Back onto the watered court for a record 27th three-setter this week, and Dimitrov immediately earned a break point with his best backhand winner of the match, only to blow it with a volley error. He earned a third chance with another backhand winner, and this time forced the error to break.
A marathon third game of eight deuces, four break chances, and 13 minutes’ duration had it all, including boos as the Spaniard served under-arm mid-way through. But Davidovich Fokina forced a gutsy hold, took some pain killers, turned the pressure onto Dimitrov—and broke: 2-2.
The momentum continued with the Spaniard as Dimitrov’s focus evaporated, and he was broken again. Davidovich Fokina continued to weave his all-court power to serve for the match, and this time made no mistake, 6-3, to reach his first ever tour final.
The Spaniard is now looking at a surge in the ranks inside the top 30 for the first time.

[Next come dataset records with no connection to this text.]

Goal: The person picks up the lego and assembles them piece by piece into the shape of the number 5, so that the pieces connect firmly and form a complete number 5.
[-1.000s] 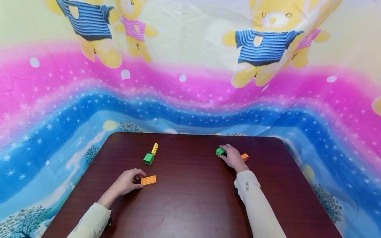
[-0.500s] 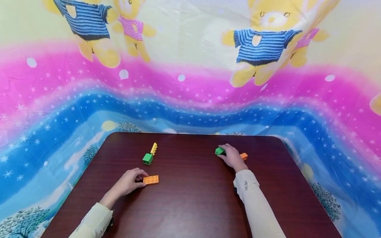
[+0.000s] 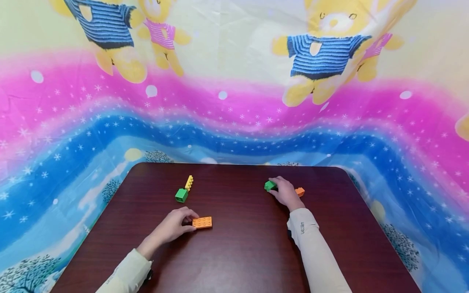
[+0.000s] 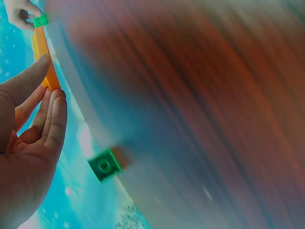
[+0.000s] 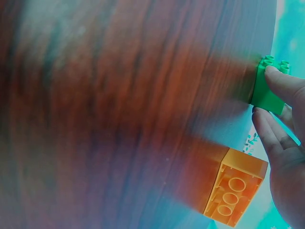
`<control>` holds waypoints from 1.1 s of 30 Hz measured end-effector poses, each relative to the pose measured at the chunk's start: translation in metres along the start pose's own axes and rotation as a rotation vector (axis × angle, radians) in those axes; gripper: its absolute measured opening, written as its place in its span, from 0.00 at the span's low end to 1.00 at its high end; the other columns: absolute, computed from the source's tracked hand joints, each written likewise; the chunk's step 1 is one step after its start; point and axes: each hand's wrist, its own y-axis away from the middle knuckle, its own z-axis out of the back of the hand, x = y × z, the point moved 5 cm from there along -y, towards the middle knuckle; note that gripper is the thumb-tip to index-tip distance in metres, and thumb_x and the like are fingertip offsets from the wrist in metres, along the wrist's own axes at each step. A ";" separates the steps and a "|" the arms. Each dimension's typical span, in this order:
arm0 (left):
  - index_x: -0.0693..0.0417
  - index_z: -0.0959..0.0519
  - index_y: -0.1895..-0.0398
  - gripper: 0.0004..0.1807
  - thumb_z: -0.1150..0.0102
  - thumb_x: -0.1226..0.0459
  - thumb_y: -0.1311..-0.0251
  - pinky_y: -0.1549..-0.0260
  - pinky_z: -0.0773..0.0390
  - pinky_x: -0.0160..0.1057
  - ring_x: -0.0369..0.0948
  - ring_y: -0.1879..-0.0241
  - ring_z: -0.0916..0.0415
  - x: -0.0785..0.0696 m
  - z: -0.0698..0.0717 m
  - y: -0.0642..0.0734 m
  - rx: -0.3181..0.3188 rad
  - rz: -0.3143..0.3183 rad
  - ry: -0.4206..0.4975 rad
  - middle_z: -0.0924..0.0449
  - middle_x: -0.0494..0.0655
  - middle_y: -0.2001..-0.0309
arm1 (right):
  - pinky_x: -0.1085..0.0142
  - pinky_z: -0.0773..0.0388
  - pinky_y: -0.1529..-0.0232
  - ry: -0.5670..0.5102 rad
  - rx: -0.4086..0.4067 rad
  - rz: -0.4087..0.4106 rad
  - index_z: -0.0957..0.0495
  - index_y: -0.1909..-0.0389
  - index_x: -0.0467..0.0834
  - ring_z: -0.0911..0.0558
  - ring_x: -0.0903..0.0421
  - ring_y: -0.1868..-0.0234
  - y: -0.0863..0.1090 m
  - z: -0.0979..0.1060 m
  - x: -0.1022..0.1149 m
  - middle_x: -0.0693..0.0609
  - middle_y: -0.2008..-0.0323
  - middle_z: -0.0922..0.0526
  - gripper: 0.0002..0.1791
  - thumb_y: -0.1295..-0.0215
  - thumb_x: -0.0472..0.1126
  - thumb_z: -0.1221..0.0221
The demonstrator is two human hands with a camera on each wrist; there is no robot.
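Note:
My left hand (image 3: 176,224) pinches one end of a flat orange toy building brick (image 3: 202,222), studs up, at the middle left of the table. The left wrist view shows thumb and fingertips on that orange brick (image 4: 44,59). Farther right and back, my right hand (image 3: 287,193) grips a green building brick (image 3: 270,186). Its studs show in the right wrist view, where the thumb lies on the green brick's (image 5: 268,90) near side. Right beside that hand lies another orange brick (image 3: 300,191), its hollow underside facing the right wrist camera.
Toward the back left a second green brick (image 3: 181,195) lies on its side, close to a narrow yellow brick (image 3: 189,183). The dark wood table (image 3: 234,252) has rounded far corners. A printed bear cloth (image 3: 220,114) hangs behind it.
My left hand has moved to the right across the table, with the flat orange brick in its pinch. The right hand keeps its hold on the green brick in the same spot.

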 end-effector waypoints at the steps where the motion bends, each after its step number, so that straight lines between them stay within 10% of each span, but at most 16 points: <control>1: 0.48 0.14 0.52 0.14 0.25 0.64 0.41 0.58 0.17 0.38 0.36 0.60 0.20 -0.004 -0.003 -0.001 0.003 -0.008 0.004 0.18 0.37 0.59 | 0.42 0.25 0.34 -0.001 0.002 -0.001 0.30 0.26 0.42 0.25 0.37 0.33 0.000 0.000 0.000 0.39 0.32 0.26 0.32 0.28 0.40 0.35; 20: 0.48 0.14 0.52 0.15 0.24 0.63 0.42 0.58 0.19 0.35 0.35 0.60 0.19 -0.076 -0.046 -0.015 0.099 -0.166 0.044 0.17 0.37 0.58 | 0.42 0.26 0.33 0.008 0.014 -0.004 0.30 0.26 0.42 0.25 0.37 0.33 -0.001 0.002 0.000 0.38 0.32 0.26 0.32 0.28 0.40 0.35; 33: 0.49 0.14 0.53 0.14 0.24 0.61 0.42 0.58 0.22 0.30 0.33 0.60 0.21 -0.095 -0.063 -0.014 0.122 -0.199 0.018 0.17 0.38 0.58 | 0.42 0.27 0.33 0.007 0.023 -0.014 0.31 0.25 0.42 0.26 0.37 0.32 -0.001 0.002 0.000 0.39 0.31 0.27 0.32 0.28 0.41 0.35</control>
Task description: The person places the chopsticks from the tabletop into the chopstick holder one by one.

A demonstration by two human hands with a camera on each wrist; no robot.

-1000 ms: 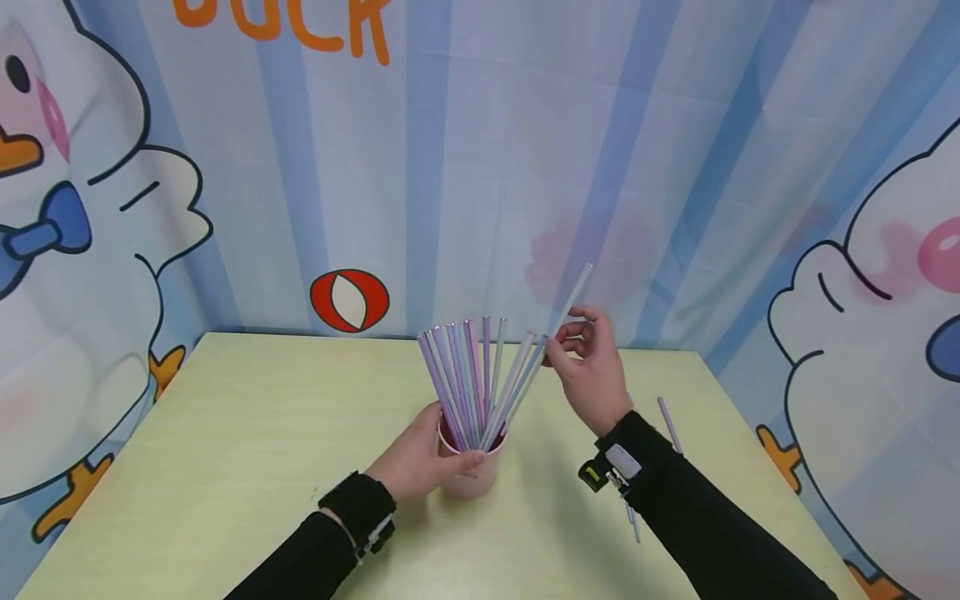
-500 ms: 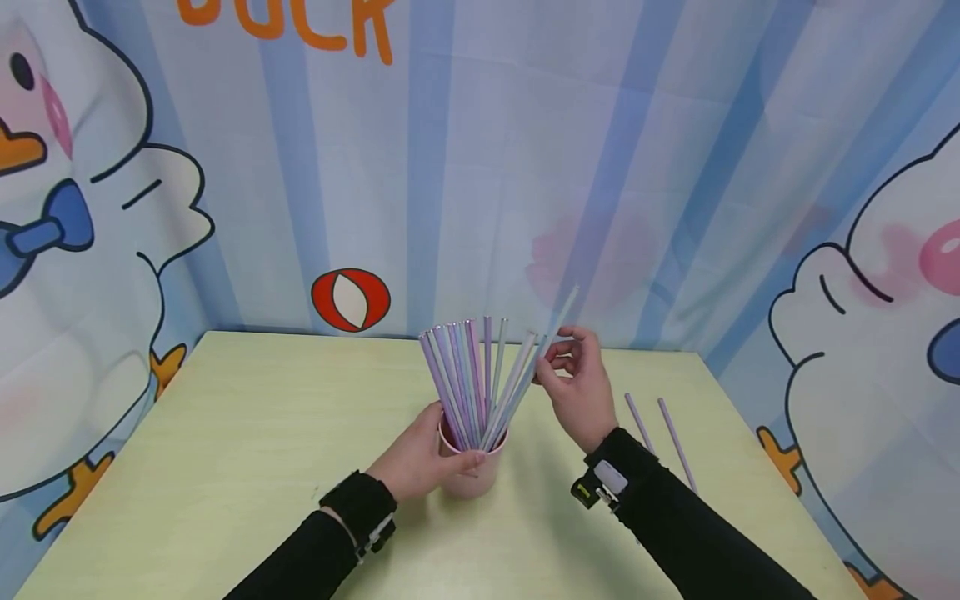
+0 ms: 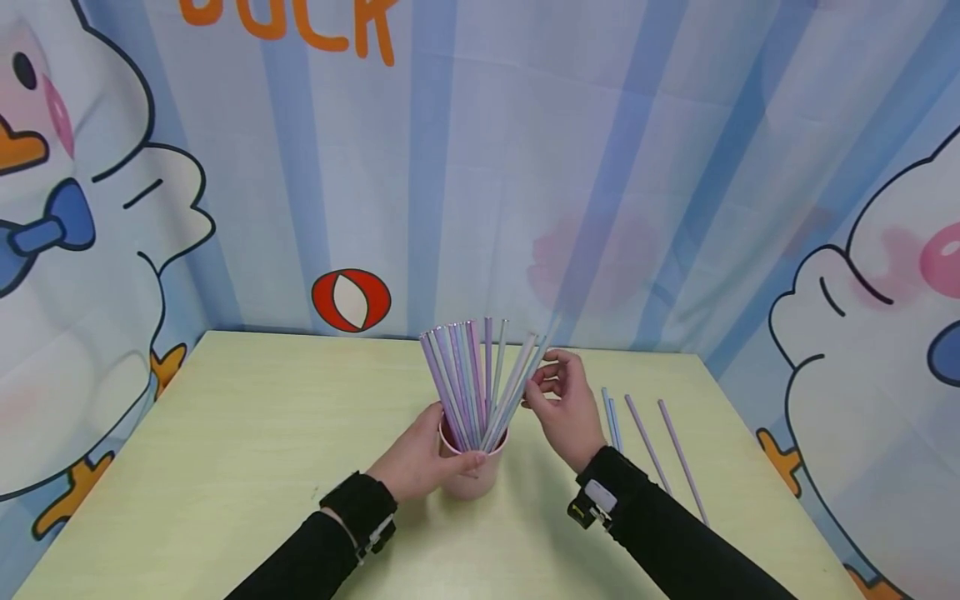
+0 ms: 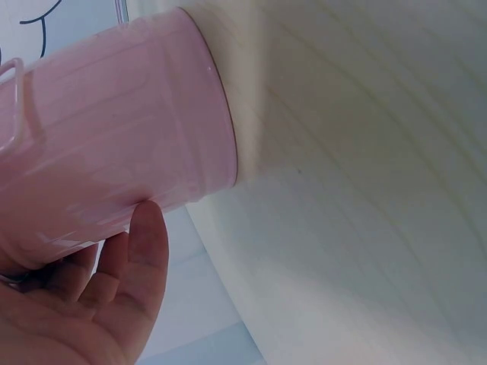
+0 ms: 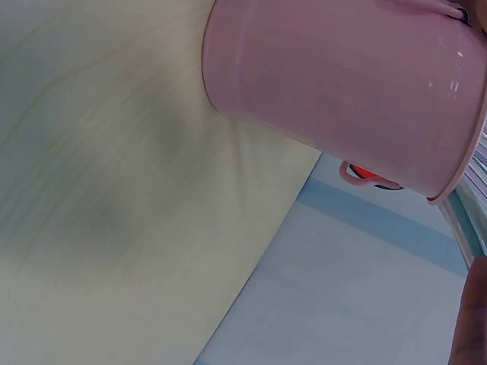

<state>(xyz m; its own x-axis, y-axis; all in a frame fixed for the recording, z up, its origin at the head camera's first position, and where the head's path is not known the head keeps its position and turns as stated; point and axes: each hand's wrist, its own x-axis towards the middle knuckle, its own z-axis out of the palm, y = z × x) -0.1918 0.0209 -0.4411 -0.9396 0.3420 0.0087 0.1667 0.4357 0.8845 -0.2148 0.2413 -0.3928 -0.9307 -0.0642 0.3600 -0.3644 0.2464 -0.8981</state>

With the title, it could be the top 20. However, Tsitsipas would have something to say about that scenario.
Tsitsipas began as the more consistent man against Zverev, and after an exchange of breaks, he served the better, and broke again to lead, 5-2. Zverev still managed to break back, but his unforced errors kept opening the door, and Tsitsipas broke again for the set, 6-4.
It remained even through the first few games in the second set, but the Tsitsipas tactics, breaking rhythm, and slotting passes, finally broke down the German, and he broke for 4-2. He swung his shots to wide angles, closed down the net, consolidated for 5-2. One more game, pressuring Zverev’s serve again, the Greek broke for set and match, 6-2, in one of the shortest matches of the week, an hour and a quarter.
So Tsitsipas is on track for the defence of his title, but will be wary of Davidovich Fokina, who took him to three punishing sets in Rotterdam in February. And both men have a lot at stake: a first title in almost a year for the Greek, a first title, full stop, for the Spaniard. It’s an intriguing prospect.